Not sure how much your leadership/ management development budget is.. but we throw a vast amount of cash at getting our people developed.
And it’s questionable whether our current methods work….

Here are some heroic leaders – A Super Man. A Wonder Woman and a Slightly Dark Knight

We train leadership as though it is a theory to be learned – as though it is something that happens “out there”, abstract and distant. You can be Situational Leader, an Adaptive Leader, Action-centred…..

In these models, the leader is always active – always responding & nearly always alone – no option to do nothing, observe and gather information, no option to go find out from other people what they do. This is Leadership with your Pants on the outside – no fear, no doubt, no emotion – and these are models we push in to our organisational thinking.

But for me, leadership doesn’t happen in theory – it is a practice – something we need to do everyday. It’s about being aware of yourself, your impact, your flaws and your perfections. It doesn’t happen “out there” someplace, it happens “in here, starting with us – our budding leaders need confidence, understanding of themselves – how do they cope with ambiguity, with structure, with conflict?

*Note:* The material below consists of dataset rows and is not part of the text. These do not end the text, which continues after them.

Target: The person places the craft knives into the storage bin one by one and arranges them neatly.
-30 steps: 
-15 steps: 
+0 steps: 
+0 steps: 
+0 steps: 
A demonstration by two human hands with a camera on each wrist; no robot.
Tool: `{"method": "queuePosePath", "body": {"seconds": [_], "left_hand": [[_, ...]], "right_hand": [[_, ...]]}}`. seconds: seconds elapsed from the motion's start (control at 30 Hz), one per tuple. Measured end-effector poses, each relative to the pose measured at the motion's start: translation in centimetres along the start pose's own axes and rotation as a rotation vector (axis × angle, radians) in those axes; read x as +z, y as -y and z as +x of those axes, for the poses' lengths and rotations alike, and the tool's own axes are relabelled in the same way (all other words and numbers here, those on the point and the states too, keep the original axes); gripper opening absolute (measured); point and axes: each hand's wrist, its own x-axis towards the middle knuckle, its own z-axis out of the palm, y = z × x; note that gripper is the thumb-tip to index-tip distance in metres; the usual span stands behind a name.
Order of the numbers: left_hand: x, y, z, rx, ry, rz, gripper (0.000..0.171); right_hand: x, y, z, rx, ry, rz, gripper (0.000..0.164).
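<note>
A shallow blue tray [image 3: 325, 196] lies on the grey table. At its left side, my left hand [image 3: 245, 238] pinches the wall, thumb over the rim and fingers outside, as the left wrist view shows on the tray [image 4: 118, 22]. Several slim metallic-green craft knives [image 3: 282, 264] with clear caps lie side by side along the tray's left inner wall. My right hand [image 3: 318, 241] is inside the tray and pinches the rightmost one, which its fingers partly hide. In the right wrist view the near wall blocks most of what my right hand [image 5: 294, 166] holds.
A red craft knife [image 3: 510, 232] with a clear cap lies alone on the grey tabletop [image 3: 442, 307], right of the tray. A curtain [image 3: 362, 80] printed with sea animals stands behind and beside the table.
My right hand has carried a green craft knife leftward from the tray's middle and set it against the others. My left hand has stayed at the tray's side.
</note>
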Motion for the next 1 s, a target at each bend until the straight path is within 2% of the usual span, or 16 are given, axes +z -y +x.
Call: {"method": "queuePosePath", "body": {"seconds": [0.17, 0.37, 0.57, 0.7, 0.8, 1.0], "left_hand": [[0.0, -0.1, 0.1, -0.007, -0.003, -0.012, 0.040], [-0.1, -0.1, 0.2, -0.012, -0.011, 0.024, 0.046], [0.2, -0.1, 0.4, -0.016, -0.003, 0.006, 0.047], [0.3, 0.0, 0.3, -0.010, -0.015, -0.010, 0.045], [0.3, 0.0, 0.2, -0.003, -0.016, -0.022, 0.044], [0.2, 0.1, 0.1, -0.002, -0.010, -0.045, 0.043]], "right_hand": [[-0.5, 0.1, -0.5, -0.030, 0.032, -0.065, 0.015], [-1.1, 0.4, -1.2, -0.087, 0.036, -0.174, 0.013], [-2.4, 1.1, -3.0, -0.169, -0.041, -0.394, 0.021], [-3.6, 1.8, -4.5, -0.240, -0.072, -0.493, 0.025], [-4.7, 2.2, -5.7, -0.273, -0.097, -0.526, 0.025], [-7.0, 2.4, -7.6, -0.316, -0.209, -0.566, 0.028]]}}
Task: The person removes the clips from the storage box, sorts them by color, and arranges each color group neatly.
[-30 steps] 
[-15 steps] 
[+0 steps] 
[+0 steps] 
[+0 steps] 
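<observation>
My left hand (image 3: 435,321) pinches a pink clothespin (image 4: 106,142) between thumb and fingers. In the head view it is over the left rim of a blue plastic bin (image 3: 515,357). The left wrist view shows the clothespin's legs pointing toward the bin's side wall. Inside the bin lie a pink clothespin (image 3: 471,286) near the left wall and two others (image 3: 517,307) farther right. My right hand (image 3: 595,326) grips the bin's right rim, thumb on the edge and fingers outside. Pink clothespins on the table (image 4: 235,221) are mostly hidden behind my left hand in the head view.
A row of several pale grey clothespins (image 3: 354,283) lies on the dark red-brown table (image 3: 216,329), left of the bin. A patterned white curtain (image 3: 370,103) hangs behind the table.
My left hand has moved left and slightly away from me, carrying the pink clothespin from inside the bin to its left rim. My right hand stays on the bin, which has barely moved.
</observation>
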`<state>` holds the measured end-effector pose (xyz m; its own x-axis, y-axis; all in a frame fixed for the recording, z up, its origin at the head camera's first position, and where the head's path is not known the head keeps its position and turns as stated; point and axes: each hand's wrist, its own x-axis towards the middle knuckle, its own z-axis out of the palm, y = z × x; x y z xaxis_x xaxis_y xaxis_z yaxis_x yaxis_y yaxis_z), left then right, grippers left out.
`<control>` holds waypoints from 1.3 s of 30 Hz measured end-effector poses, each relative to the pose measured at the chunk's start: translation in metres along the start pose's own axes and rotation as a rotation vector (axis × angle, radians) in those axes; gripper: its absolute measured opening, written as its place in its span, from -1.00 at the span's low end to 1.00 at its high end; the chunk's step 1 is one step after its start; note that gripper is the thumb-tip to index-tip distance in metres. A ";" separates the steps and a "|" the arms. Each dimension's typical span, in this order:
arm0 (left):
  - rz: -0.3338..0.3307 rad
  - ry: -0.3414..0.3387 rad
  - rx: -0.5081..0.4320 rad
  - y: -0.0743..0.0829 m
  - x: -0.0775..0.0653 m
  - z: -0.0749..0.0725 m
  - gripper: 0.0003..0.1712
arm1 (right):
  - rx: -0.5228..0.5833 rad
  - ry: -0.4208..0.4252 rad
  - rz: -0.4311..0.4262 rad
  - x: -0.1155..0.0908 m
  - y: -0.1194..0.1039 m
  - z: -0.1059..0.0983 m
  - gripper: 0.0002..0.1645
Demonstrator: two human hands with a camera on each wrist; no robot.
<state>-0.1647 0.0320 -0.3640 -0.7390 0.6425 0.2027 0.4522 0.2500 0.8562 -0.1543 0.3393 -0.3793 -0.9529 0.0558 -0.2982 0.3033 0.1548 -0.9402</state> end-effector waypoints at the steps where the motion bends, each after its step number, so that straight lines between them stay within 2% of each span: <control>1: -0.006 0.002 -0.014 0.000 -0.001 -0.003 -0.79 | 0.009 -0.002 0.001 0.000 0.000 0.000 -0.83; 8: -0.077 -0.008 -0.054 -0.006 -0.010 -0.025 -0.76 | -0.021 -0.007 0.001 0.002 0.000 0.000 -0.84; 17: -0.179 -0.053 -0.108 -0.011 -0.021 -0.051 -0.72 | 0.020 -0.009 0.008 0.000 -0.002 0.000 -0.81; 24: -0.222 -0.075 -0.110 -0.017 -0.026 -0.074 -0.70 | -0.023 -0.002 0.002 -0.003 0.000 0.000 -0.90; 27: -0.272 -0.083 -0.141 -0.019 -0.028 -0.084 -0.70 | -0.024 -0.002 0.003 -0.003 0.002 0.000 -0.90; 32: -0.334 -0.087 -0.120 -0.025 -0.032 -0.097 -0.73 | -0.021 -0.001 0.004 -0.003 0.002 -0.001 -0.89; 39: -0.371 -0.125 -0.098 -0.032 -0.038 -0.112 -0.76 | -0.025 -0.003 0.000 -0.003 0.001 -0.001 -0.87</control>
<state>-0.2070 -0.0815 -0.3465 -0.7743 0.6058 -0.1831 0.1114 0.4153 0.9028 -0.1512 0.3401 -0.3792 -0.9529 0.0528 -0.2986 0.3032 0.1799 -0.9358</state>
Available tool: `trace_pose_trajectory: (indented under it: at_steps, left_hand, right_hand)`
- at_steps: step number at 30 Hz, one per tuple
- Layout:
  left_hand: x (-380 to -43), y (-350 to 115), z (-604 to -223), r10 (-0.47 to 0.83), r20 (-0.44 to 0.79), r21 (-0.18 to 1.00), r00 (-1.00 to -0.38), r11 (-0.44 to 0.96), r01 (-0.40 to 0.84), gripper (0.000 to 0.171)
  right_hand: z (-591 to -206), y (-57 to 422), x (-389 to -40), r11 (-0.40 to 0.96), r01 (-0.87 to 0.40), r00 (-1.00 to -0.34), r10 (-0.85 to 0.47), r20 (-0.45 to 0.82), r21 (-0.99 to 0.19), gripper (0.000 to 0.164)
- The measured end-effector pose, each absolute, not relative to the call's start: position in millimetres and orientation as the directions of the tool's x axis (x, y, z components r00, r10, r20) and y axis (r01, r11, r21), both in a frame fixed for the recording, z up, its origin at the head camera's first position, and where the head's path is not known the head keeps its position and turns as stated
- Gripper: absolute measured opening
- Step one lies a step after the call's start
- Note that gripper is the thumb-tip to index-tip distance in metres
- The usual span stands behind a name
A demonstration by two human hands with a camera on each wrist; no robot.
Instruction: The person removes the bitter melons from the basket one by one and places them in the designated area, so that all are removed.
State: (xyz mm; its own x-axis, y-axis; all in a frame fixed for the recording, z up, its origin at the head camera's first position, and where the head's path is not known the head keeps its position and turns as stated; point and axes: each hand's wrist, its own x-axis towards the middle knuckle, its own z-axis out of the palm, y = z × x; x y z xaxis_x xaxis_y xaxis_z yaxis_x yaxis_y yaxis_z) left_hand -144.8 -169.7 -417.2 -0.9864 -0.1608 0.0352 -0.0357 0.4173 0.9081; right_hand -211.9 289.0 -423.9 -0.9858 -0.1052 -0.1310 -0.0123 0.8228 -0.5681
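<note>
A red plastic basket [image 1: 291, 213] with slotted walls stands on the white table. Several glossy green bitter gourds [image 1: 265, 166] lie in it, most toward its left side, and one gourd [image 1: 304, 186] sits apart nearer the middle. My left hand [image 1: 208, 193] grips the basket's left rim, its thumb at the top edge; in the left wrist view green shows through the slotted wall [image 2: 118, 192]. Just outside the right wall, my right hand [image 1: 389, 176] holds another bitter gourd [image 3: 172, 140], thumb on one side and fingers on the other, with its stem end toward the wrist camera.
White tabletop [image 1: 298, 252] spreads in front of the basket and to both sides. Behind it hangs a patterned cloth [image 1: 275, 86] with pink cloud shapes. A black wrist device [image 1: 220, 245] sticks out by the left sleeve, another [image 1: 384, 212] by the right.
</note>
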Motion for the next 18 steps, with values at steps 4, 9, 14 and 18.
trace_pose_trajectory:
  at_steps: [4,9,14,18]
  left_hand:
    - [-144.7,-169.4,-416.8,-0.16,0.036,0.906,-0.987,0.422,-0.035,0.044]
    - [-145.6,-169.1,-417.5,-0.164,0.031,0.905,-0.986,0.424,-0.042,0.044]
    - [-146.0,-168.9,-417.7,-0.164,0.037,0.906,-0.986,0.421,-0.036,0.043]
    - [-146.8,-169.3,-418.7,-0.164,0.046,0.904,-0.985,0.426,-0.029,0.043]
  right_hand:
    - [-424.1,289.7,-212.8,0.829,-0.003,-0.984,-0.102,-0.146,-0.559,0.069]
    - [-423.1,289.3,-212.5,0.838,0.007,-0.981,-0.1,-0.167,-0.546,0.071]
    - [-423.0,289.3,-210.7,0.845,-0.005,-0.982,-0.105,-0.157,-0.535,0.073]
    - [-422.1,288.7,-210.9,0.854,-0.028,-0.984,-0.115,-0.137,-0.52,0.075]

With praise?
How do we talk to our people about the emotional, social and relational part of being in an organisation with a bunch of other people?

Networks like this one have the opportunity to let us, as the Learning function in the organisations or client systems we work in, talk about this stuff – how do we make Leadership Development real? What do we need to do to think a little differently? Who’s doing stuff that is interesting? Different?
How can we spend our budgets really wisely?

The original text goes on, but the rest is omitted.